Information supplied →
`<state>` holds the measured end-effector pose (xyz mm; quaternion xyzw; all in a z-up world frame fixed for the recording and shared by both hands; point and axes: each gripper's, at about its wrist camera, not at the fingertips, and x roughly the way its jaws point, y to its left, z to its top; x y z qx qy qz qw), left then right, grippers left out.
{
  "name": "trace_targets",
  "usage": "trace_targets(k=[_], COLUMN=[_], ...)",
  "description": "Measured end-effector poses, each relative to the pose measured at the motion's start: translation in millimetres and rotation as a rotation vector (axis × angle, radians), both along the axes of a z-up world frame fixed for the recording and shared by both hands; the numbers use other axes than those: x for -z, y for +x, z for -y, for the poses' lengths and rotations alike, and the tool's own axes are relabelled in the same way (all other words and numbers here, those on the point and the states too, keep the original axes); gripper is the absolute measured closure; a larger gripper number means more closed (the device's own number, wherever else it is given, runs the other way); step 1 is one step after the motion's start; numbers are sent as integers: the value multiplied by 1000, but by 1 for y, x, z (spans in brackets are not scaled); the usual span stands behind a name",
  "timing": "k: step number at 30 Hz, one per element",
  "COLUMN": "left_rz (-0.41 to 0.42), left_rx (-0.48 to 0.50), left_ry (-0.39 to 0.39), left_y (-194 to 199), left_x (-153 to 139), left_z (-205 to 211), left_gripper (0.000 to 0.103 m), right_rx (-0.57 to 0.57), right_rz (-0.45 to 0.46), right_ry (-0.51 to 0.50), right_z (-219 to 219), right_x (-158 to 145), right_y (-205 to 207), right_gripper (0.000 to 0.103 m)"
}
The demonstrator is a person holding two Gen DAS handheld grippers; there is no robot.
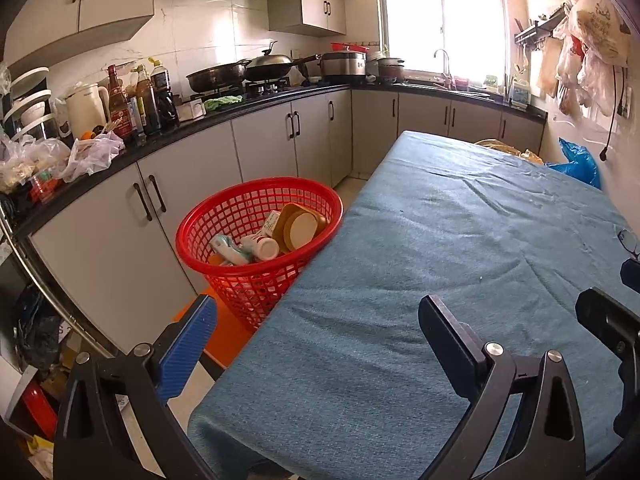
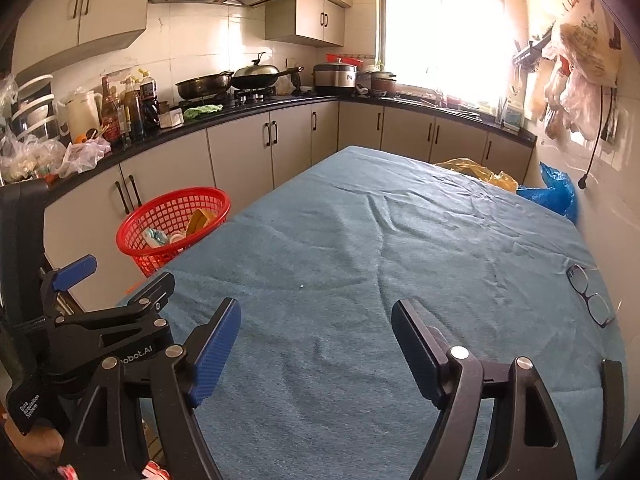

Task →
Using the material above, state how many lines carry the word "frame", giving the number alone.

Solution for this exercise →
2